Другой, более спокойный голос, по которому Марсель опознала мать господина Бриколена, отвечал:
- Да замолчите вы, хозяин, не о том речь.
Видя удивление Марсели, Роза поспешила объяснить ей этот диалог.
- В нашем доме, - сказала она, - всегда были беды, и даже до того, как я и моя бедняжка сестра появились на свет, судьба преследовала нашу семью. Вы видели моего дедушку, такого старенького-старенького с виду? Вот его-то вы сейчас и слышали. От него редко услышишь слово, но если он заговорит, то из-за глухоты кричит так, что весь дом трясется. Почти всегда он повторяет примерно одно и то же: "Они у меня все отняли, все украли, ограбили меня дочиста!" На этом он все время топчется, и если бы бабушка, которая имеет над ним большую власть, вчера не заставила его молчать, он вам сказал бы эти же слова вместо "здравствуйте".

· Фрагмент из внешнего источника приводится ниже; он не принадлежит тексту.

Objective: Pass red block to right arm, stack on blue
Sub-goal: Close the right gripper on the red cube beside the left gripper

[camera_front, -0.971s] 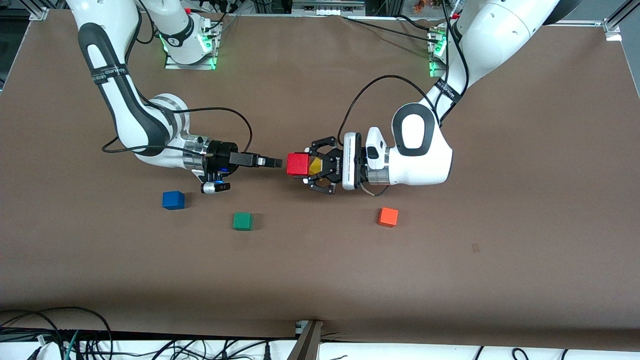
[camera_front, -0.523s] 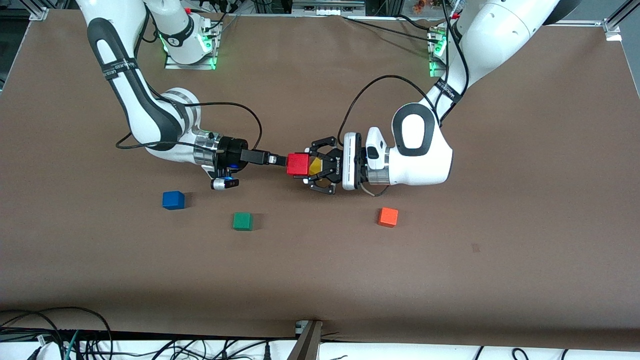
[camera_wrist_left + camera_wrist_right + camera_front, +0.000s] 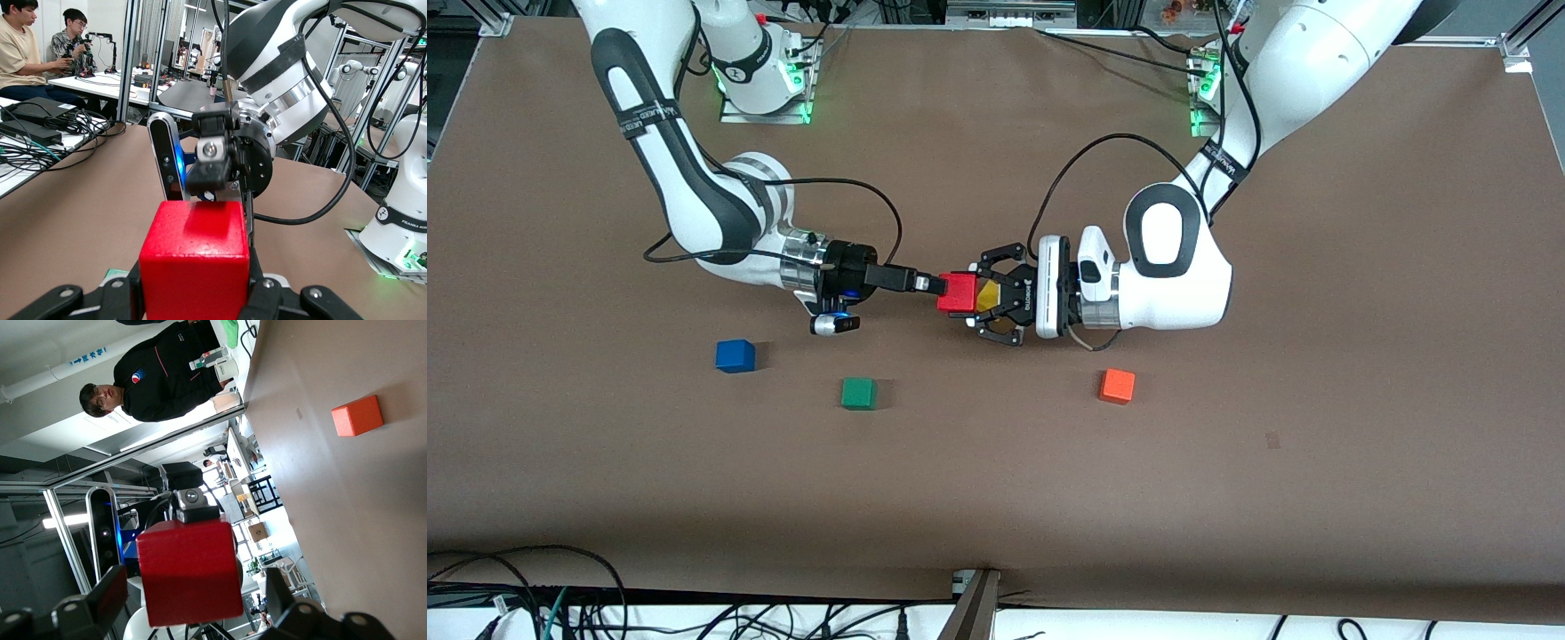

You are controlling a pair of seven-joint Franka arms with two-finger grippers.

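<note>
My left gripper point(image 3: 971, 295) is shut on the red block point(image 3: 958, 292) and holds it level above the middle of the table. In the left wrist view the block point(image 3: 195, 267) sits clamped between the black fingers. My right gripper point(image 3: 934, 284) has come up against the block from the right arm's end. In the right wrist view its jaws stand apart, one on each side of the block point(image 3: 189, 570), with a gap on both sides. The blue cube point(image 3: 735, 356) rests on the table below the right wrist, nearer to the front camera.
A green cube point(image 3: 858, 393) lies beside the blue one, toward the table's middle. An orange cube point(image 3: 1117, 386) lies toward the left arm's end and shows in the right wrist view point(image 3: 357, 415). Cables run along the table's front edge.
My right gripper has moved toward the left arm's end until its fingers reach the red block. The left gripper and the block have not moved.
</note>
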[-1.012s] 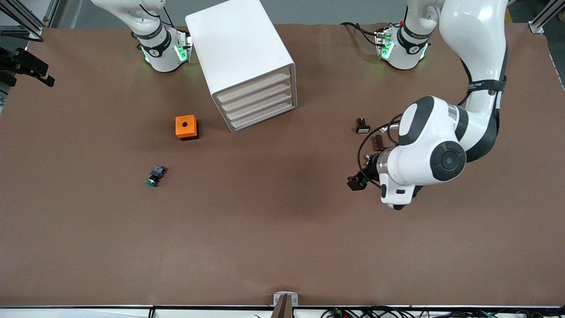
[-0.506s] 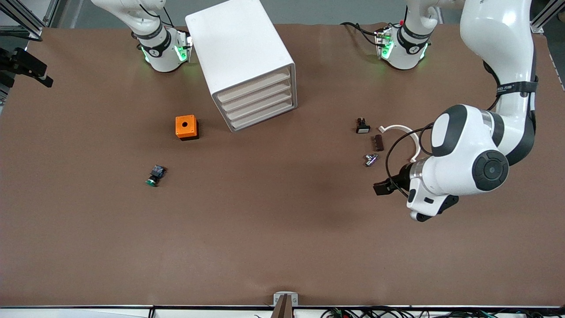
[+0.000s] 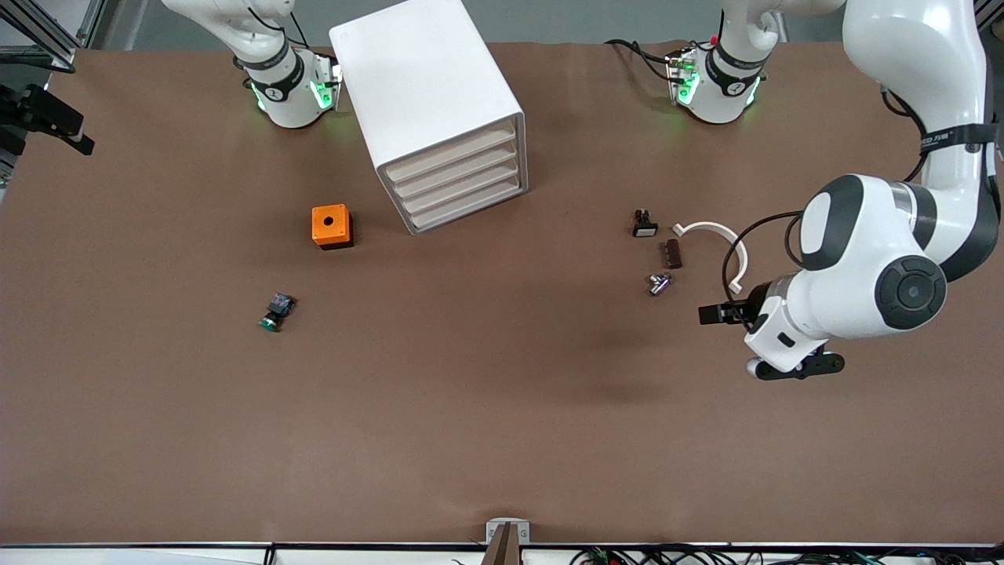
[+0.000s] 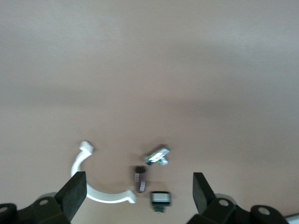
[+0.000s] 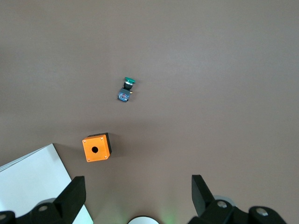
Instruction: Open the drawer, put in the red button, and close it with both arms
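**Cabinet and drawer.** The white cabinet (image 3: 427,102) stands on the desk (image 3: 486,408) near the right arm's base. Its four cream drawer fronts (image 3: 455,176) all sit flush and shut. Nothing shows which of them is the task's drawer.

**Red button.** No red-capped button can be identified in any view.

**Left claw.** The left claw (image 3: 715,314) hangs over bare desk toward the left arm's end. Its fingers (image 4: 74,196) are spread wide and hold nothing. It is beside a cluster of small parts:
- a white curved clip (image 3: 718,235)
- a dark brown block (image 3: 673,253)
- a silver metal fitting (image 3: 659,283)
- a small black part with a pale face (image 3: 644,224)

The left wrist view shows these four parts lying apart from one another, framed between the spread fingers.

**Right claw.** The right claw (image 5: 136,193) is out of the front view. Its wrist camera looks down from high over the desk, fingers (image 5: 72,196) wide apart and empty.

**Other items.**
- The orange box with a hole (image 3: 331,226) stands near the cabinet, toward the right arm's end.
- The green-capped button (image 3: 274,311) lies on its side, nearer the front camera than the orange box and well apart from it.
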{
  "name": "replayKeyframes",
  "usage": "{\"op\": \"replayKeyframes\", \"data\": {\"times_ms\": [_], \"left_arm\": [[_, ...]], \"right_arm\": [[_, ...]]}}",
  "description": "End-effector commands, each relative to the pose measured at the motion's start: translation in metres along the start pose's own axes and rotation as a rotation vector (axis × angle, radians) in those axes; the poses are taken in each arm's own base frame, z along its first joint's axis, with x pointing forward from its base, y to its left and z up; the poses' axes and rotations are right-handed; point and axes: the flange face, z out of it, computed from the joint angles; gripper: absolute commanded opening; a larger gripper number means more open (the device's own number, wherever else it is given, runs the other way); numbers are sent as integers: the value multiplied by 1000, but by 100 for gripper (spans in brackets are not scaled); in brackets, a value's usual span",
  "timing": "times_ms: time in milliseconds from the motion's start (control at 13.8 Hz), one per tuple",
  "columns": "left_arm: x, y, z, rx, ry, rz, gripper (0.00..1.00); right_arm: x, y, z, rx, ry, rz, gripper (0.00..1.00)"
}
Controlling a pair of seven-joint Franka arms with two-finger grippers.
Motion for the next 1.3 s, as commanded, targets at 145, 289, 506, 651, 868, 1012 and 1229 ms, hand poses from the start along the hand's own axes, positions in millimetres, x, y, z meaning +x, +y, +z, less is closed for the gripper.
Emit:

- А что все это значит? - спросила Марсель.
- Разве вам не доводилось слышать об этой истории? - отозвалась Роза. - Она довольно-таки нашумела; но ведь вы никогда не приезжали в наши края, и вас не занимало, что здесь происходит. Вы, наверное, не знаете и того, что Бриколены уже больше пятидесяти лег арендуют земли Бланшемона.
- Я знала про это, и мне известно даже, что ваш дедушка, прежде нем поселиться здесь, арендовал обширные земли, принадлежавшие моему деду в Блине.
- В таком случае вы слышали об истории с "поджаривателями"?